Binary heaps

Binary heaps dynamically store values in a tree structure built according to a given ordering of these values. Thanks to this structure, a number of operations can be efficiently implemented. For a binary heap of n values, pushing a new value, extracting the first value out of the heap, deleting a value, and replacing a value all have a complexity of O(log(n)) at worst. Just getting the first value without extracting it out of the heap is an O(1) operation. Here, values means objects of any type that implement an ordering rule, not necessarily numeric values. Depending on the ordering chosen for the heap, the first value (also called the root value) may be the least or the greatest one.

Basic usage

In QuickHeaps, a binary heap is created by the BinaryHeap constructor:

h = BinaryHeap{T}(o = TotalMin)

where T is the type of the values stored by the heap and o::Base.Order.Ordering is the ordering rule for sorting values. The default TotalMin ordering yields a min-heap whose root entry is the smallest one. With o = TotalMax, a max-heap is created. A min-heap (resp. a max-heap) sorts its values in increasing (resp. decreasing) order, followed by NaN then missing values.

For floating-point values, FastMin or FastMax orders may be used, respectively, instead of TotalMin or TotalMax for (slightly) faster sorting of the heap. However, FastMin and FastMax do not define the order of NaN values and fail on missing values. If your data may contain NaN or missing values, use TotalMin or TotalMax instead of FastMin or FastMax.

A vector vals storing the initial values of the binary heap can be specified:

h = BinaryHeap{T}(vals, o = TotalMin)

to create a binary heap starting with the values in vals. Type parameter T can be omitted to assume T=eltype(vals). The initial values need not be ordered, the BinaryHeap constructor automatically takes care of that. If vals is a Vector instance with elements of type T, the binary-heap will be directly built into vals. Call BinaryHeap(copy(vals)) to create a binary heap with its own storage.
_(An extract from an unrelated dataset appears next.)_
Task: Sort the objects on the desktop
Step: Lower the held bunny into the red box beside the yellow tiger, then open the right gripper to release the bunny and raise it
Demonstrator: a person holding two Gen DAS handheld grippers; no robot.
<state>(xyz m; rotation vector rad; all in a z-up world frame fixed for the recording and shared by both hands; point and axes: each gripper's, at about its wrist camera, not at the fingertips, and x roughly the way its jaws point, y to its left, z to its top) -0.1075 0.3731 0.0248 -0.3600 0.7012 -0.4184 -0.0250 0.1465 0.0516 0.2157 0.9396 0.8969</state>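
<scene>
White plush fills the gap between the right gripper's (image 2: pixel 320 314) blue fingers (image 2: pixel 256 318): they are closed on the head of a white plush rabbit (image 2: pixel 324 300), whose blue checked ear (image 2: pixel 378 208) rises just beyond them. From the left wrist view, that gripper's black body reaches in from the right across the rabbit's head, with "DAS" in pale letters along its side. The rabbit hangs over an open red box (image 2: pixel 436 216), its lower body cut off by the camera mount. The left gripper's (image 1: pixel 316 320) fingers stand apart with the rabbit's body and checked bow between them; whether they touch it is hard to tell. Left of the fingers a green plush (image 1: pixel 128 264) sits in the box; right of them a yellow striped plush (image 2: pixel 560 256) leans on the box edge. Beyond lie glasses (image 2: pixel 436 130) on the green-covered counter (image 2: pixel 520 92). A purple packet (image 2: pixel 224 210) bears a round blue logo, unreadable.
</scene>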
A binary heap h can be used as an ordered queue of values:

pop!(h)     # yields the root value and discard it from the heap
push!(h, x) # pushes value x in heap h

The root value is the first one according to the ordering of the heap. To examine the root value without discarding it from the heap, call either of:

peek(h)
first(h)
h[1]

A binary heap h behaves like an abstract vector (with 1-based linear indices), in particular:

length(h)   # yields the number of values in heap h
h[i]        # yields the i-th value of heap h
h[i] = x    # replaces the i-th value of heap h and heapify h

Note that h[1] is the value of the root entry of the heap h (the least heap values for a min-heap, the greatest heap value for a max-heap) and that setting a value in the heap may trigger reordering of the values stored by the heap to maintain the binary heap structure. In particular, after doing h[i] = x, do not assume that h[i] yields x because the heap h is automatically (and efficiently) re-ordered so as to maintain its heap structure.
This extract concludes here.